10.3390/app10196979 ◽

2020 ◽

Vol 10 (19) ◽

pp. 6979

Author(s):

Minho Ryu ◽

Kichun Lee

Keyword(s):

Support Vector Machines ◽

Quadratic Programming ◽

Decision Trees ◽

Programming Problem ◽

Large Scale ◽

Classification Performance ◽

Quadratic Programming Problem ◽

Support Vector ◽

Training Time ◽

Vector Machines

Support vector machines (SVMs) are a well-known classifier due to their superior classification performance. They are defined by a hyperplane, which separates two classes with the largest margin. In the computation of the hyperplane, however, it is necessary to solve a quadratic programming problem. The storage cost of a quadratic programming problem grows with the square of the number of training sample points, and the time complexity is proportional to the cube of the number in general. Thus, it is worth studying how to reduce the training time of SVMs without compromising the performance to prepare for sustainability in large-scale SVM problems. In this paper, we proposed a novel data reduction method for reducing the training time by combining decision trees and relative support distance.
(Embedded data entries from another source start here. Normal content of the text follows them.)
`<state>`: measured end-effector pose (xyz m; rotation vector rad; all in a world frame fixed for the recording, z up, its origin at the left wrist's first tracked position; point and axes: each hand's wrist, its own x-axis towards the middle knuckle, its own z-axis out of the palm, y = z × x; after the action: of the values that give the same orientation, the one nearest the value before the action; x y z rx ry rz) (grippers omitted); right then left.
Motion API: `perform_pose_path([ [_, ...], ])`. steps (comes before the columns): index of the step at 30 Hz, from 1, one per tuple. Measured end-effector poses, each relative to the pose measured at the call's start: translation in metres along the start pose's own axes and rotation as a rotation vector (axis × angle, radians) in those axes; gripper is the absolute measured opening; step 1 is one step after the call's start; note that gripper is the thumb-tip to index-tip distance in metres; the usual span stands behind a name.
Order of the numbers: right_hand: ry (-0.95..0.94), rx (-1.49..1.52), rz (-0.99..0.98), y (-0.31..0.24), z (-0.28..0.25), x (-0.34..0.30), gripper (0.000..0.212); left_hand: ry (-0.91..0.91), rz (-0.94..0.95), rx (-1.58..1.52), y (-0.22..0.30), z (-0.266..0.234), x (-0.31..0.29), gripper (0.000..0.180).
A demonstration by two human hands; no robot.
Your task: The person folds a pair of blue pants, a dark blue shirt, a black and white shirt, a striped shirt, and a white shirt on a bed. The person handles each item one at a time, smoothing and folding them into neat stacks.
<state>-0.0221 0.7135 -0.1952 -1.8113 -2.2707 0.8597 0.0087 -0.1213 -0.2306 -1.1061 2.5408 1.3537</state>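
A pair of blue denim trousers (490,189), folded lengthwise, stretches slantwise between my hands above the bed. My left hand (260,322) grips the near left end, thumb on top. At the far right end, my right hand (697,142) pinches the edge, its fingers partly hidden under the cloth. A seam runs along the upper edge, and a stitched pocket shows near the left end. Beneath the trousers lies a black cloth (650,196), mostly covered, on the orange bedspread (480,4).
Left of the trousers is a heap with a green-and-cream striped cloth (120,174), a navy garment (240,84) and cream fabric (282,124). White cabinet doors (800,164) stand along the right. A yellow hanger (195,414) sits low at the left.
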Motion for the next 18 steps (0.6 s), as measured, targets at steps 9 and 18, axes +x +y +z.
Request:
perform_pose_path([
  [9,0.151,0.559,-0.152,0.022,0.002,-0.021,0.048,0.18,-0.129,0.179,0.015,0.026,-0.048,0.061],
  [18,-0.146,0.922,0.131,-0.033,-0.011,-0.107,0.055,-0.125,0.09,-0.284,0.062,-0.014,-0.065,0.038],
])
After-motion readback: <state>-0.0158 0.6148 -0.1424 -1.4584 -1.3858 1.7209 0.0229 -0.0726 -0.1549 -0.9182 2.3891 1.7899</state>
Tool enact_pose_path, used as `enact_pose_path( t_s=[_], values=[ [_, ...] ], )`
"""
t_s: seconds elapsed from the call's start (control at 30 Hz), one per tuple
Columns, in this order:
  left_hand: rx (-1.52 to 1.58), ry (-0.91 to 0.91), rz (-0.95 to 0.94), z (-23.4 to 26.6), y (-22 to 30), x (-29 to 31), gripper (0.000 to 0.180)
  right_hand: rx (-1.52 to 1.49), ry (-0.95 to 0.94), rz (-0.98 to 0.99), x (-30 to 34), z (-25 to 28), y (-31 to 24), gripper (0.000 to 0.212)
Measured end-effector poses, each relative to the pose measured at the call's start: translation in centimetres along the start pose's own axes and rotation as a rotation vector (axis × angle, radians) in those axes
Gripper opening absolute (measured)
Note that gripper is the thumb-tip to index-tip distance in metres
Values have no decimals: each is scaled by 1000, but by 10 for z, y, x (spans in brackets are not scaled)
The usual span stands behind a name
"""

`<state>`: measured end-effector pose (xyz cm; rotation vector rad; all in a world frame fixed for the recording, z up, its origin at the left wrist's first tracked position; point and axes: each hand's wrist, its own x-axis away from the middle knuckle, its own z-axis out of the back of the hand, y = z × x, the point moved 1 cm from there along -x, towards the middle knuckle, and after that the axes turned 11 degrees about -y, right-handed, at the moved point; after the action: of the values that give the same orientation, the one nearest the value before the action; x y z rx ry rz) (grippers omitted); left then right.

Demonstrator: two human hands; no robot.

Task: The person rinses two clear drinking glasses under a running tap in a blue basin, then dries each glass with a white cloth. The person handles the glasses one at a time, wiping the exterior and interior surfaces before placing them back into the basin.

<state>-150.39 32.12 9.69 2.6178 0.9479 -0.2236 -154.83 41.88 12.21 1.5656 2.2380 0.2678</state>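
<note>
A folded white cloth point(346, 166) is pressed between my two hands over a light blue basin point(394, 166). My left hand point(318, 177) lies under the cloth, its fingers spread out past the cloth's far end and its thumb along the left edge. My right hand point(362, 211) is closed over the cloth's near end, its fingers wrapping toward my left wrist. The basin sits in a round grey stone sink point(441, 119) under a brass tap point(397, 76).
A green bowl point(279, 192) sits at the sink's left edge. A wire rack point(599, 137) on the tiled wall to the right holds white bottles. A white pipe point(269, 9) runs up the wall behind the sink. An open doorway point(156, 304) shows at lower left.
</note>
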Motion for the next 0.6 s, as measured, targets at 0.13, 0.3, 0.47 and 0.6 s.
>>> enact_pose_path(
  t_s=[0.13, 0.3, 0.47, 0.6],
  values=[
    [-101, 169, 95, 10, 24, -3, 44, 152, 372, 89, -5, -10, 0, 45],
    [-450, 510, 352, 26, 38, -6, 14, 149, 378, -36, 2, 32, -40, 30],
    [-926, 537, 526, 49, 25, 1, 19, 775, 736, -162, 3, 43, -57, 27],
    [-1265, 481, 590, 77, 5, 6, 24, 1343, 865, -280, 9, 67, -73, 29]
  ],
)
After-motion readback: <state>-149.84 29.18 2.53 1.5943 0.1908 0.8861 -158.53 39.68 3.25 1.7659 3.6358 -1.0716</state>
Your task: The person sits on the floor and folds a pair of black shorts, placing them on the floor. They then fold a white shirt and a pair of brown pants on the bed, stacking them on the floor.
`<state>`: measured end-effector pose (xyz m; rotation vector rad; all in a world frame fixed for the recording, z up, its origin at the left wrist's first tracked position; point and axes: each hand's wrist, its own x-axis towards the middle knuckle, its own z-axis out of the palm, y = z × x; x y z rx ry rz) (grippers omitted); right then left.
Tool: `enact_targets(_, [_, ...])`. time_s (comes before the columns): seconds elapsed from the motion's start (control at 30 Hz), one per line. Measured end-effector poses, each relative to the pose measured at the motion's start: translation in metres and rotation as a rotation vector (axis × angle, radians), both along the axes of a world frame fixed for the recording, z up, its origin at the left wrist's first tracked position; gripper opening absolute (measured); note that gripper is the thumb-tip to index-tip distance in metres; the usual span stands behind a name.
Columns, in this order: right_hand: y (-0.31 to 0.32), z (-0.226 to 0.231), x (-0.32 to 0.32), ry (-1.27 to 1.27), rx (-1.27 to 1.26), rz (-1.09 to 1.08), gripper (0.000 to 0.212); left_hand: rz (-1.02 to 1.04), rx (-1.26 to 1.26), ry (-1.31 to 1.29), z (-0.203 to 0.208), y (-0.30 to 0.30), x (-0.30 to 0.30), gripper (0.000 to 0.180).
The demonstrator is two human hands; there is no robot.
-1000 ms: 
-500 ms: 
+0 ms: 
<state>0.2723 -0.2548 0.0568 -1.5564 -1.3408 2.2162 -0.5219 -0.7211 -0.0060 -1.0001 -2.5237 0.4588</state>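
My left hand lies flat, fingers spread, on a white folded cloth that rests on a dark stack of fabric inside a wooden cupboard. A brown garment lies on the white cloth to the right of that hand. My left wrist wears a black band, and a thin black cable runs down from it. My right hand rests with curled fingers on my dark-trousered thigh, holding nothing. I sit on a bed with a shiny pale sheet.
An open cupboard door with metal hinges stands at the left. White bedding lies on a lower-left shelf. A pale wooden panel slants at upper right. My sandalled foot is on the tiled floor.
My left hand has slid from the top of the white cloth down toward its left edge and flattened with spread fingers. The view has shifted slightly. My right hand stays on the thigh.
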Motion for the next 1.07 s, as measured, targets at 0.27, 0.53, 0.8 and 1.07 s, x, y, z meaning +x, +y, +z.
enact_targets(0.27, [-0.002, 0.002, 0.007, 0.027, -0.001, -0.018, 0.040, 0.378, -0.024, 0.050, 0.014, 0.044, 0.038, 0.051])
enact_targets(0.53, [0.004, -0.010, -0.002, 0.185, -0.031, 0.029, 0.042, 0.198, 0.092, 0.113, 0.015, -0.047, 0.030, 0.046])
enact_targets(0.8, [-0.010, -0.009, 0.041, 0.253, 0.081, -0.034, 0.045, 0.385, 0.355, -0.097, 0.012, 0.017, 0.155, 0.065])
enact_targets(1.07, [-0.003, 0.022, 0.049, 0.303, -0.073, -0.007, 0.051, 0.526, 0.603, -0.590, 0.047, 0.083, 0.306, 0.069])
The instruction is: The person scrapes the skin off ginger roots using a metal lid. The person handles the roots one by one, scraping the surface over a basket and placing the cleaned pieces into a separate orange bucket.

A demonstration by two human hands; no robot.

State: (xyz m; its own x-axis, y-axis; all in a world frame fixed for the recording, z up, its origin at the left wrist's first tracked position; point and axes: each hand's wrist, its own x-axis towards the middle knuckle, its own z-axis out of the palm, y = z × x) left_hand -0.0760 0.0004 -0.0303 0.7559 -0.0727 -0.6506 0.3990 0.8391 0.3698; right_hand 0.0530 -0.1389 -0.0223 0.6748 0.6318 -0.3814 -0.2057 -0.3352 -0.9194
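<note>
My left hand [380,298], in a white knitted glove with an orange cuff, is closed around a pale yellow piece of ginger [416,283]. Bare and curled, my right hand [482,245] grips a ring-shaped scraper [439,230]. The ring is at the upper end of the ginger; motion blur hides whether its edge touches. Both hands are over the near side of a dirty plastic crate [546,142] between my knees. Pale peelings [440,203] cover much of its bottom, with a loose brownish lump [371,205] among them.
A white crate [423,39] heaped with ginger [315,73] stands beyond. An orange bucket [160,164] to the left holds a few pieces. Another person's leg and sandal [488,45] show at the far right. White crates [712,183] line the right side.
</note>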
We applied a new concept, relative support distance, to select good support vector candidates in each partition generated by the decision trees. The selected support vector candidates improved the training speed for large-scale SVM problems. In experiments, we demonstrated that our approach significantly reduced the training time while maintaining good classification performance in comparison with existing approaches.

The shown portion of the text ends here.